“Hello, Billy Ray,” Doc Patterson said. “How was your trip?”

“What trip?” Billy Ray replied. He tossed down the glass of whiskey.

“Didn’t you and your pa go up to Colorado Springs to buy a bull?”

“What? Oh, yeah,” Billy Ray said. He poured himself another glass. “Yeah, I guess we did.” He drank that glass as well.

“I’ll be anxious to see him,” Doc Patterson said. Doc was a veterinarian, and as he was the only veterinarian in the county, he did a lot of business with the Tumbling Q. “Tell your pa I’ll come out and look him over whenever he wants. I’ve read about him, sure will be nice to examine a champion. What’s he like?”

“What’s who like?” Billy Ray poured himself a third glass of whiskey.

“Why, Prince Henry, of course. I’m talking about the champion bull you bought,” Doc said.

“We didn’t buy no bull,” Billy Ray said. He tossed down the third glass, then poured a fourth, spilling a little of it onto the bar.

“You didn’t? I thought that was why you went.”

“That’s why my pa went,” Billy Ray said, tossing down still another glass of whiskey.

“Say, you’d better go easy on that. It’s not good to drink that much whiskey that fast,” Doc said. “Why don’t you slow down a little?”

“And why don’t you mind your own damn business?” Billy Ray replied. This time, when he poured the whiskey, he got more on the bar than he did in the glass. “You ain’t a people doctor anyway, you’re a horse and cow doctor. What the hell do you know about what’s good for me and what ain’t?”

“Nothing at all,” Doc said, holding up his hands and backing away. “I was just making conversation.”

“Yeah? Well make it somewhere else.” Billy Ray looked around the bar and seeing Mary Lou toward the back, he called out to her. “Hey, you! Whore! Let’s me an’ you go upstairs.”

“You’re drunk,” Mary Lou said.

Billy Ray walked toward her, stumbling into a chair and knocking it over, almost falling, but catching himself at the last minute by putting his hand down on a table.

“All right, if you won’t go upstairs with me, come have a drink with me.”

“I’d rather not.”

“What do you mean, you’d rather not? Ain’t that what you’re supposed to do? Drink with your customers, then go upstairs with them when they want?”

“Mr. Gibson lets us choose who we go upstairs with,” Mary Lou said. “And I don’t choose to go upstairs with you.”

“Gibson, our ranch does a lot of business in this saloon,” Billy Ray said. “How would you like it if I said nobody who works for us can come in here any more?”

“I’m not going to make her go upstairs with you if she doesn’t want to,” Gibson replied.
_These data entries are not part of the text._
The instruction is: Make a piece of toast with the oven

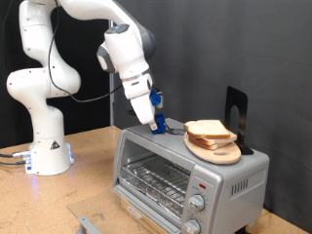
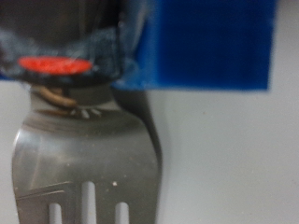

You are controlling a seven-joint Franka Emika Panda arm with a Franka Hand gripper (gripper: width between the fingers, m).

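Observation:
The silver toaster oven stands on the wooden table, with its wire rack showing at the front and two knobs at the exterior view's right. A stack of pale bread slices lies on a round wooden board on top of the oven. My gripper hangs just above the oven's top, left of the bread in the exterior view. In the wrist view a slotted metal utensil fills the frame beneath a blue finger pad, and the gripper looks shut on it.
A black upright stand sits behind the bread on the oven top. The robot base stands at the exterior view's left on the table. A grey flat piece lies on the table in front of the oven.

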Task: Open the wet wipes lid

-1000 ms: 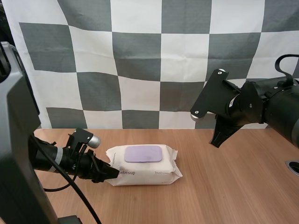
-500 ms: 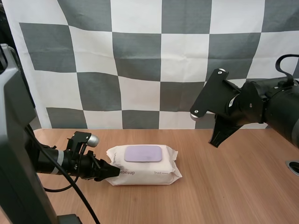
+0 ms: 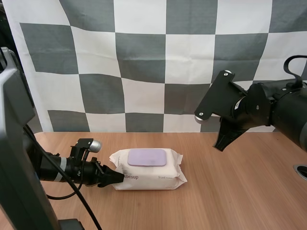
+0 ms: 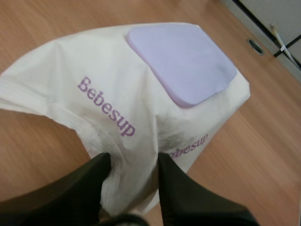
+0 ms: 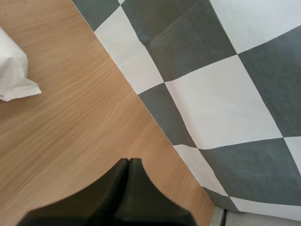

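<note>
Down at the left, the left gripper [image 3: 115,178] sits low over the table [image 3: 240,191], its two fingers [image 4: 94,172] pinching the left end of the wet wipes pack [image 3: 149,176] between them. The pack lies flat mid-table, its purple lid [image 3: 147,157] on top and closed. Off right, the right gripper [image 3: 222,143] hangs high, fingers pressed together, well apart from the pack.

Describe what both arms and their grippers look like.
Both arms are black. The left arm has a silver band and a silver knob; the left gripper has two tapering black fingers. The right arm is bulkier, with a flat plate bearing two silver bolts; the right gripper forms a dark wedge.
</note>
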`<move>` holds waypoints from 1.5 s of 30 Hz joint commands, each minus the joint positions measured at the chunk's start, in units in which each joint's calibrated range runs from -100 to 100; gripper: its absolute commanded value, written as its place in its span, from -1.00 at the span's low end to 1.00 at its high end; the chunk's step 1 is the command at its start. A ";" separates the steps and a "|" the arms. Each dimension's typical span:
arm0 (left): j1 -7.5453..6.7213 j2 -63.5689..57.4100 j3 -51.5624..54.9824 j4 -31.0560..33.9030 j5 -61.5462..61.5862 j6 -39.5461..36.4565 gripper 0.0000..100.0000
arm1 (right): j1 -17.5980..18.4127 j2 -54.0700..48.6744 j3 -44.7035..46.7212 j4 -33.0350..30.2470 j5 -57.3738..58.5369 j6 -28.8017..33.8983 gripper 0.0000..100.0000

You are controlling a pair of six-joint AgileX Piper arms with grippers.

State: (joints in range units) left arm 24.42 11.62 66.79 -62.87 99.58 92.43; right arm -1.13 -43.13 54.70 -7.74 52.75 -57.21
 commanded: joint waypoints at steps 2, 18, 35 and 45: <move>-0.01 0.07 -0.07 0.93 0.42 0.90 -1.00 | 0.03 0.05 0.02 3.17 5.58 -11.71 -1.00; -0.01 0.07 0.07 5.50 0.42 -0.26 -1.00 | 5.65 1.53 0.02 37.87 27.66 -42.79 -1.00; -0.01 0.07 0.07 5.28 0.42 -0.26 -1.00 | 15.26 18.07 0.02 28.11 2.60 -30.87 -1.00; -0.01 0.07 0.07 4.93 0.42 -0.26 -1.00 | 17.32 25.35 0.02 27.95 2.37 -27.50 -0.69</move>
State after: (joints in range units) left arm 24.42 11.62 66.79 -57.85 99.98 92.43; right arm 16.03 -18.73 54.70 20.24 55.27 -85.48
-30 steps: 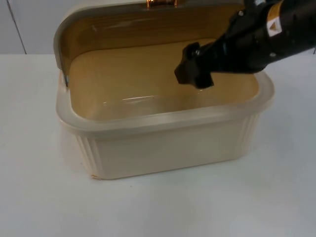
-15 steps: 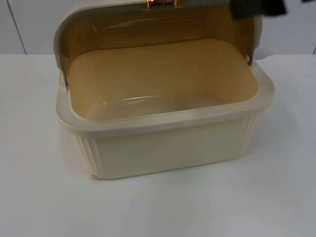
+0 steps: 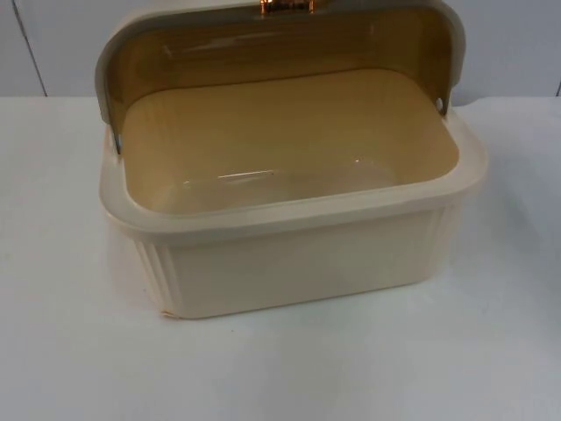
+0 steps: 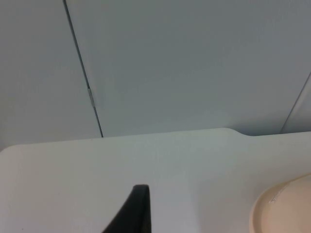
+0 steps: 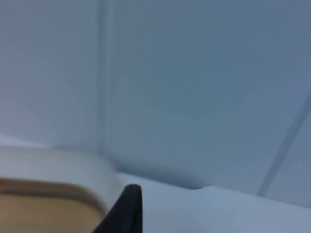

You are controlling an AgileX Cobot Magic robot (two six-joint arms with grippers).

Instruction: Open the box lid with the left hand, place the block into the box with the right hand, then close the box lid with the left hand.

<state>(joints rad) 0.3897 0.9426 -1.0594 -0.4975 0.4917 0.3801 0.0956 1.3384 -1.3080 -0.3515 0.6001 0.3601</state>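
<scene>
— Gone from over the box [image 3: 289, 219] is the right arm: a second ago its black gripper hung above the inside at about two o'clock, half a second ago it was a dark smear at the upper edge, and now the top view has none of it.

— And the box?

— It has not shifted. It sits on the white table [image 3: 79, 351], cream, ribbed on its front wall, with the lid [image 3: 272, 35] swung up and standing open at twelve o'clock. A copper-coloured handle [image 3: 285, 7] shows on the lid's top edge. I see no block on the tan floor inside.

— Where are the grippers?

— The left gripper [image 4: 133, 211] hangs over bare table facing the grey partition wall [image 4: 194, 63], with a curve of the box rim near it. The right gripper [image 5: 124, 208] is just beside the raised lid's edge, facing the same wall.

— Clenched or released?

— One black fingertip shows for each; I cannot tell either way.
</scene>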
“All I want is to have a drink or two with her. Just till I get calmed down. Donovan—” With an unsteady hand, he pointed toward the street. “Donovan, that cheatin’ son of a bitch, just cheated me out of a pair of boots.”

“Have a drink with him, Mary Lou,” Gibson ordered. “You don’t have to do any more than that.”

“All right,” Mary Lou replied in a nervous voice. With a little look of apprehension, Mary Lou walked over to him. Thinking it would be better to have him calmed down, she forced a smile. “All right, cowboy,” she said. “Let’s have that drink.”

Billy Ray smiled at her, but there was something about the smile that alerted Mary Lou, as if the smile was a reflection in a flawed mirror. Suddenly, the smile left Billy Ray’s face, to be replaced by a snarl.

“I’ll teach you not to say no to me when I tell you I want you to go upstairs with me!” Billy Ray said. He swung at her, hitting her in the face with his doubled-up fist.

Mary Lou went down.

“Now, I’ll carry you upstairs,” Billy Ray said as he bent over to pick her up.

Billy Ray didn’t see Gibson coming up behind him. Gibson brought a small wooden club down on Billy Ray’s head, and Billy Ray went down and out.

Everyone else in the saloon was shocked into silence.

“What do we do now, Boss?” Evans asked.

Gibson sighed. “I don’t reckon we have much choice,” he said. “Go get the marshal.”

“The marshal? Are you kidding? You know Quentin controls the marshal.”

“Go get him,” Gibson said again.

Tumbling Q

When Pogue Quentin awakened the next morning, he got dressed, then walked down the hallway to his son’s room.

“Billy Ray? Billy Ray, you in there?”

Getting no answer, he opened the door and looked inside. The bed had not been used.

Leaving the big house, Quentin walked out to the bunkhouse. Several of the cowboys were already up and about, including Cole Mathers.